Zurück zum Kolonialismus – Südafrika wurde von den Engländern, Niederländern, Franzosen und Deutschen besiedelt, und diese Nationen haben nicht nur demokratische Wahlen, sondern natürlich auch all ihre kulinarischen Köstlichkeiten mit ins Land gebracht.

So wurden alle Einflüsse miteinander vermischt und deshalb ist die südafrikanische Küche heute so vielfältig – Vielfalt ist das, was die Südafrikaner lieben und was das Land und die Menschen ausmacht. Das bedeutet jedoch nicht, dass sie ihre eigenen Spezialitäten nicht schätzen. Einige südafrikanische Chefköche zählen zu den besten weltweit, ebenso wie die Restaurants.
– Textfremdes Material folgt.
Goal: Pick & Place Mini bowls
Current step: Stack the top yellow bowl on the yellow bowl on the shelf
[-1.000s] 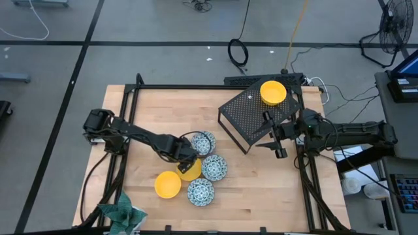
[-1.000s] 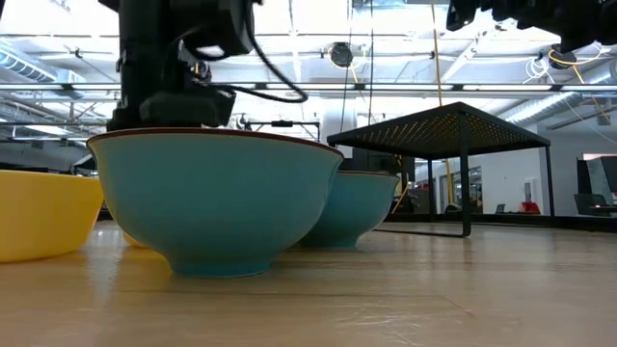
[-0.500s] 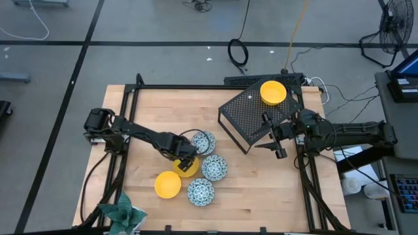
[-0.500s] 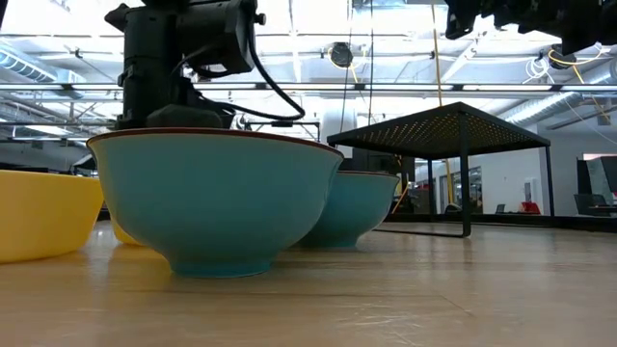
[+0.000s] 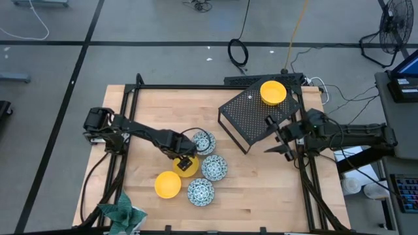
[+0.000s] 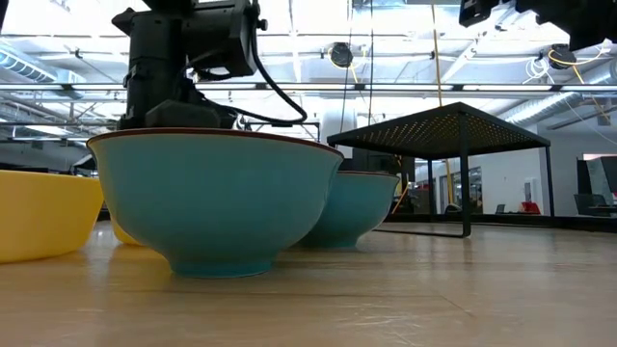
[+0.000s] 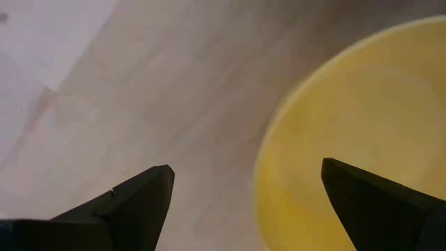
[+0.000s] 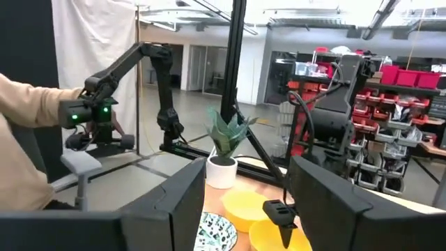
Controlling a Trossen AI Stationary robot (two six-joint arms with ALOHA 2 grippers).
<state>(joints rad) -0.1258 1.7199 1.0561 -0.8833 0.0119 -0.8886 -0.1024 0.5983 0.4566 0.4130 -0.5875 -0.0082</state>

Hier ein paar Beispiele für einheimische oder besonders beliebte Speisen:

Biltong
Salziges Trockenfleisch – meist Rind oder Kudu, aber du bekommst auch Strauß oder sogar Nashorn Biltong.

Bobotie
Das Gericht ist malaiischen Ursprungs und wird zubereitet wie ein Hackbraten mit Rosinen und anschließend mit Ei überbacken. Dazu gibt es oft gelben Reis, Bananenscheiben und Chutney.

Boerewors
Eine Wurst, die es traditionellerweise zum Braai gibt.

Bunny Chow
Ein ausgehöhlter halber Brotlaib, der mit Curry gefüllt wird; unter den Einheimischen auch bekannt als Kota.

Chakalaka
Eine Beilage indischen / malaiischen Ursprungs, die aus gemischten Zwiebeln, Knoblauch, Ingwer, Paprika, Karotten und Blumenkohl besteht und Chili und Curry gewürzt wird.

Chutney
Eine süße Sauce aus Früchten, die in der Regel zu Fleisch serviert wird. Ähnlich wie Ketchup also, nur dass die Südafrikaner Chutney über alles machen.

Koeksisters
Dieses afrikaanse Gebäck besteht aus geflochtenem frittiertem Teig. Super lecker, aber verdammt süß.

Malva Pudding
Ein süßer Aprikosen-Pudding aus Holland.

Melktart
Eine leckere Nachspeise auf Milchbasis.

Mielie-Meal
Wird in der Regel in dem bereits genannten „pap“ zubereitet und besteht aus Mais und Wasser.

Potjiekos
Ein traditioneller afrikaanse Eintopf mit Fleisch und Gemüse, der in einem gusseisernen Topfen zubereitet wird. Kinderleicht und lecker.

Rusks
Rechteckige, harte und trockene Kekse, die zum Tee oder Kaffee serviert werden. Du kannst sie selber machen, oder in so gut wie jedem Geschäft kaufen.

Sosaties
Gegrilltes, mariniertes Fleisch auf einem Spieß.

Umngqusho
Besteht aus weißem Mais und Zuckerbohnen und ist ein Grundnahrungsmittel der Xhosa.

Bokkoms
Ein Fisch, der gesalzen und gebündelt wird, bevor er zum Trocknen aufgehängt wird. Fast wie Fische Biltong.

Smoked Snoek
Eine regionaler Gamefish, der geräuchert wird.

Waterblommetjie
Mit der Blüte der Cape Pondweed geschmortes Fleisch.

Gatsby
Eine Art Deli-Sandwich: lange aufgeschnittene Brötchen, die eigentlich mit Pommes Frittes meist aber mit einer Vielzahl anderer Zutaten gefüllt werden.